Line by line, output the material without altering anything.

BEGIN Supplied data

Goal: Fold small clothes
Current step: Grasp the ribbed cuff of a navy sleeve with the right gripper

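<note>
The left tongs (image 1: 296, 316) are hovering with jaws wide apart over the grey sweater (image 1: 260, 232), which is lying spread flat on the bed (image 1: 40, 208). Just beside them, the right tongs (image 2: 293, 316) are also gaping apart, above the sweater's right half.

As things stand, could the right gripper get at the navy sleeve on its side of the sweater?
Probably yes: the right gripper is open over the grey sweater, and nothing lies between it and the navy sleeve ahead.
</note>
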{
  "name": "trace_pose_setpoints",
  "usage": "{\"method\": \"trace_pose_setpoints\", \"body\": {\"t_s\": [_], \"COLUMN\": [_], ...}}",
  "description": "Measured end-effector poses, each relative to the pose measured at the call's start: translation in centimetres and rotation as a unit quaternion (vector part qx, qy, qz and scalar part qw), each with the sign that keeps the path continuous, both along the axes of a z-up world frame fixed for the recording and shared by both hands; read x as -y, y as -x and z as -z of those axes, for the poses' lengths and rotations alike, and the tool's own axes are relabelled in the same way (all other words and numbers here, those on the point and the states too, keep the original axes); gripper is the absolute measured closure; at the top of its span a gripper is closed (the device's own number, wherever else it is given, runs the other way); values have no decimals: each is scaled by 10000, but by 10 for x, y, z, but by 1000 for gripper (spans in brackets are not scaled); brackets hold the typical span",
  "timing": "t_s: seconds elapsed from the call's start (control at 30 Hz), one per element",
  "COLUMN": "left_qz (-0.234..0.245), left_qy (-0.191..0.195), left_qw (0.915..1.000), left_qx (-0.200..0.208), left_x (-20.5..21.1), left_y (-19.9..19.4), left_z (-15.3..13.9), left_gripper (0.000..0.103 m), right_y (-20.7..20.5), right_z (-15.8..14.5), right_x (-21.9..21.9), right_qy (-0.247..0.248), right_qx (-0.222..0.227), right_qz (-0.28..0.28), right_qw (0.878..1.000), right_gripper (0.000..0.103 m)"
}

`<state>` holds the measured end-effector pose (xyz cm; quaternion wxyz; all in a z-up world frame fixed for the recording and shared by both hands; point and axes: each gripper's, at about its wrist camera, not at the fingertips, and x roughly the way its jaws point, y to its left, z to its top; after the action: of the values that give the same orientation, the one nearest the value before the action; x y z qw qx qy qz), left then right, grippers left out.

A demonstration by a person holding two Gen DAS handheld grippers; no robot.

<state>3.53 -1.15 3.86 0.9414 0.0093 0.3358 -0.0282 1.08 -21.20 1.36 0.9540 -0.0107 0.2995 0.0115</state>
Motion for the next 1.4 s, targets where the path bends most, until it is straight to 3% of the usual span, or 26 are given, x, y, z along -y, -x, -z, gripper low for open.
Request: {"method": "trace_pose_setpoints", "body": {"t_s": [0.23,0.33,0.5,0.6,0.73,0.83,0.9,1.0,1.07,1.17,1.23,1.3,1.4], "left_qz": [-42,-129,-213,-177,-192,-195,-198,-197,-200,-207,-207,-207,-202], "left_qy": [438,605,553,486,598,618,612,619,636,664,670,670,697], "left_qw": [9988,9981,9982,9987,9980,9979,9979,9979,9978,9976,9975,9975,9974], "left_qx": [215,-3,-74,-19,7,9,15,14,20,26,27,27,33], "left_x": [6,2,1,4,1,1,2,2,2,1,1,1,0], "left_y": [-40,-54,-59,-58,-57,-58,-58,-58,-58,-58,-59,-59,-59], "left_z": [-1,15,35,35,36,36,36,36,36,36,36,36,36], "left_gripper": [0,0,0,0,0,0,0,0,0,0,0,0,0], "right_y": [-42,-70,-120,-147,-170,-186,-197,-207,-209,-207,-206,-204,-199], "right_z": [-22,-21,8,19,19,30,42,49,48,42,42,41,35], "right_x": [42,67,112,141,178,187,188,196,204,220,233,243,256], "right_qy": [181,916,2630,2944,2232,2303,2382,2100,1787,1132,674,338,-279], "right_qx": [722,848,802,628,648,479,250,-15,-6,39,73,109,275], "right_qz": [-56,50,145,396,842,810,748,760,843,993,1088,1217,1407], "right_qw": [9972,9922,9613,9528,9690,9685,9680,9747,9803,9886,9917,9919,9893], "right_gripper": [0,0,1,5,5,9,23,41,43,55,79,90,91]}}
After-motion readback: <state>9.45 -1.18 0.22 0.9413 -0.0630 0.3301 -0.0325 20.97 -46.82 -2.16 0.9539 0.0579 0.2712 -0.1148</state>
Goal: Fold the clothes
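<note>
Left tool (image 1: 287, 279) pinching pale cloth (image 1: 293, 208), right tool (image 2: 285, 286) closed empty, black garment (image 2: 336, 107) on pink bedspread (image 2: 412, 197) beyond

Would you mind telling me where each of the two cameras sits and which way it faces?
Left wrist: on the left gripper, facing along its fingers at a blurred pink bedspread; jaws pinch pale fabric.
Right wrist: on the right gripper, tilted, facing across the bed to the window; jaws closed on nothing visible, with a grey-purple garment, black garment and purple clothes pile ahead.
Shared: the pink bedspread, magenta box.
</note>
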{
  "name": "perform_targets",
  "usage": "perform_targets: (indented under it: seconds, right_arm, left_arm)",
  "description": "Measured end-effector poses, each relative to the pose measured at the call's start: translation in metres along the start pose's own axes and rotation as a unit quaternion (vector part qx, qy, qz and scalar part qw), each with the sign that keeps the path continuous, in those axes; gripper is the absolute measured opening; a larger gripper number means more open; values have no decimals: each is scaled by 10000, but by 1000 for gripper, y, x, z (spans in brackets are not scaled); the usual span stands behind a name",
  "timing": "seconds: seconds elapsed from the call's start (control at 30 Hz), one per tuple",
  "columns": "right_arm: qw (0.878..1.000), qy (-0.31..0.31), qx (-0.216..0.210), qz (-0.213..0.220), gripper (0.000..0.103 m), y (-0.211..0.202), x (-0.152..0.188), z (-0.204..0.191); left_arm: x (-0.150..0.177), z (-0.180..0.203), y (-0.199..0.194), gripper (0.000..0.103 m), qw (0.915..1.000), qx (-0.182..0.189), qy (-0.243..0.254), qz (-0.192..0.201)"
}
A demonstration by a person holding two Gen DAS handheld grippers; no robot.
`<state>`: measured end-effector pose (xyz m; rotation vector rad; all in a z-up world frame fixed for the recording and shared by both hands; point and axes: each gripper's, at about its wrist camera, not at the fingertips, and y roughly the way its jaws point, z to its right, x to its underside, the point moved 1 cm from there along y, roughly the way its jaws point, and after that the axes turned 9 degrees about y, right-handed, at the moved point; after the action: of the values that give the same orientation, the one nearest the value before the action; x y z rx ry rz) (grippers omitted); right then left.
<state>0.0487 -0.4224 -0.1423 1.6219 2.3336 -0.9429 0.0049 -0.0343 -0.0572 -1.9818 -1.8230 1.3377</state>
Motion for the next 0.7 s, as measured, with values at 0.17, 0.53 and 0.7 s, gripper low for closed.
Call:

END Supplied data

▶ _Result below_:
Goal: Fold small clothes
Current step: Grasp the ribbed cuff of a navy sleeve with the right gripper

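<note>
The left tongs (image 1: 296, 316) are hovering with jaws wide apart over the grey sweater (image 1: 260, 232), which is lying spread flat on the bed (image 1: 40, 208). Just beside them, the right tongs (image 2: 293, 316) are also gaping apart, above the sweater's right half.

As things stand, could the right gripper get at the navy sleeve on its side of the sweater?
Probably yes: the right gripper is open over the grey sweater, and nothing lies between it and the navy sleeve ahead.
</note>
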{
  "name": "trace_pose_setpoints",
  "usage": "{\"method\": \"trace_pose_setpoints\", \"body\": {\"t_s\": [_], \"COLUMN\": [_], ...}}",
  "description": "Measured end-effector poses, each relative to the pose measured at the call's start: translation in centimetres and rotation as a unit quaternion (vector part qx, qy, qz and scalar part qw), each with the sign that keeps the path continuous, both along the axes of a z-up world frame fixed for the recording and shared by both hands; read x as -y, y as -x and z as -z of those axes, for the poses' lengths and rotations alike, and the tool's own axes are relabelled in the same way (all other words and numbers here, those on the point and the states too, keep the original axes); gripper is the absolute measured closure; at the top of its span a gripper is closed (the device's own number, wherever else it is given, runs the other way); values have no decimals: each is scaled by 10000, but by 10 for x, y, z, but by 1000 for gripper (spans in brackets are not scaled); brackets hold the typical span",
  "timing": "t_s: seconds elapsed from the call's start (control at 30 Hz), one per element",
  "COLUMN": "left_qz (-0.234..0.245), left_qy (-0.191..0.195), left_qw (0.915..1.000), left_qx (-0.200..0.208), left_x (-20.5..21.1), left_y (-19.9..19.4), left_z (-15.3..13.9), left_gripper (0.000..0.103 m), right_y (-20.7..20.5), right_z (-15.8..14.5), right_x (-21.9..21.9), right_qy (-0.247..0.248), right_qx (-0.222..0.227), right_qz (-0.28..0.28), right_qw (0.878..1.000), right_gripper (0.000..0.103 m)"
}

`<state>` holds the measured end-effector pose (xyz cm; quaternion wxyz; all in a z-up world frame fixed for the recording and shared by both hands; point and axes: each gripper's, at about its wrist camera, not at the fingertips, and x roughly the way its jaws point, y to its left, z to its top; after the action: of the values that give the same orientation, the one nearest the value before the action; x y z qw qx qy qz), left then right, grippers left out.

A demonstration by a person holding two Gen DAS handheld grippers; no robot.

<state>3.53 -1.15 3.86 0.9414 0.0093 0.3358 -0.0282 1.08 -21.20 1.36 0.9540 -0.0107 0.2995 0.0115</state>
Motion for the next 1.4 s, targets where the path bends most, until it is straight to 3% of the usual span, or 26 are given, x, y, z along -y, -x, -z, gripper low for open.
Request: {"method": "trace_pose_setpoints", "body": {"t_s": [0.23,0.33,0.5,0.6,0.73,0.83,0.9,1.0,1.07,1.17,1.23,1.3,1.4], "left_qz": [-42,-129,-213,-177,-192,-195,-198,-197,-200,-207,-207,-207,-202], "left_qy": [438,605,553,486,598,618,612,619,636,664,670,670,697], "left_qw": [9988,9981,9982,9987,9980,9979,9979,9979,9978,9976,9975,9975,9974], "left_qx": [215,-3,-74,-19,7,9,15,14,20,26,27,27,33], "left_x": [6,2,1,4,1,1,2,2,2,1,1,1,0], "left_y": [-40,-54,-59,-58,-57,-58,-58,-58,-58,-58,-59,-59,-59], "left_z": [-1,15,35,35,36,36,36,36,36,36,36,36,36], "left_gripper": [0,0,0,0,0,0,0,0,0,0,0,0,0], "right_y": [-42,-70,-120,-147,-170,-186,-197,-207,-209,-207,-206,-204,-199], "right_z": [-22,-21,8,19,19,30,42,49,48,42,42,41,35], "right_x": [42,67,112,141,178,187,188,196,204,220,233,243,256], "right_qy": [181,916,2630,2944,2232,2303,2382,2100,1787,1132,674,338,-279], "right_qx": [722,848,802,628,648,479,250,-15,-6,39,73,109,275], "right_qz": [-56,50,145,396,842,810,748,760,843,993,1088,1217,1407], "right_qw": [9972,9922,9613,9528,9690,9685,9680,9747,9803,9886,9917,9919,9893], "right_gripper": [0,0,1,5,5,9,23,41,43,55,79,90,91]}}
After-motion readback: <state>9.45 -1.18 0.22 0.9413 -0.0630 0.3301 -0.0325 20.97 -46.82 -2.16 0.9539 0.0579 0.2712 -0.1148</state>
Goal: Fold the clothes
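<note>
Left tool (image 1: 287, 279) pinching pale cloth (image 1: 293, 208), right tool (image 2: 285, 286) closed empty, black garment (image 2: 336, 107) on pink bedspread (image 2: 412, 197) beyond

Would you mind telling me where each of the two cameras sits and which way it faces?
Left wrist: on the left gripper, facing along its fingers at a blurred pink bedspread; jaws pinch pale fabric.
Right wrist: on the right gripper, tilted, facing across the bed to the window; jaws closed on nothing visible, with a grey-purple garment, black garment and purple clothes pile ahead.
Shared: the pink bedspread, magenta box.
</note>
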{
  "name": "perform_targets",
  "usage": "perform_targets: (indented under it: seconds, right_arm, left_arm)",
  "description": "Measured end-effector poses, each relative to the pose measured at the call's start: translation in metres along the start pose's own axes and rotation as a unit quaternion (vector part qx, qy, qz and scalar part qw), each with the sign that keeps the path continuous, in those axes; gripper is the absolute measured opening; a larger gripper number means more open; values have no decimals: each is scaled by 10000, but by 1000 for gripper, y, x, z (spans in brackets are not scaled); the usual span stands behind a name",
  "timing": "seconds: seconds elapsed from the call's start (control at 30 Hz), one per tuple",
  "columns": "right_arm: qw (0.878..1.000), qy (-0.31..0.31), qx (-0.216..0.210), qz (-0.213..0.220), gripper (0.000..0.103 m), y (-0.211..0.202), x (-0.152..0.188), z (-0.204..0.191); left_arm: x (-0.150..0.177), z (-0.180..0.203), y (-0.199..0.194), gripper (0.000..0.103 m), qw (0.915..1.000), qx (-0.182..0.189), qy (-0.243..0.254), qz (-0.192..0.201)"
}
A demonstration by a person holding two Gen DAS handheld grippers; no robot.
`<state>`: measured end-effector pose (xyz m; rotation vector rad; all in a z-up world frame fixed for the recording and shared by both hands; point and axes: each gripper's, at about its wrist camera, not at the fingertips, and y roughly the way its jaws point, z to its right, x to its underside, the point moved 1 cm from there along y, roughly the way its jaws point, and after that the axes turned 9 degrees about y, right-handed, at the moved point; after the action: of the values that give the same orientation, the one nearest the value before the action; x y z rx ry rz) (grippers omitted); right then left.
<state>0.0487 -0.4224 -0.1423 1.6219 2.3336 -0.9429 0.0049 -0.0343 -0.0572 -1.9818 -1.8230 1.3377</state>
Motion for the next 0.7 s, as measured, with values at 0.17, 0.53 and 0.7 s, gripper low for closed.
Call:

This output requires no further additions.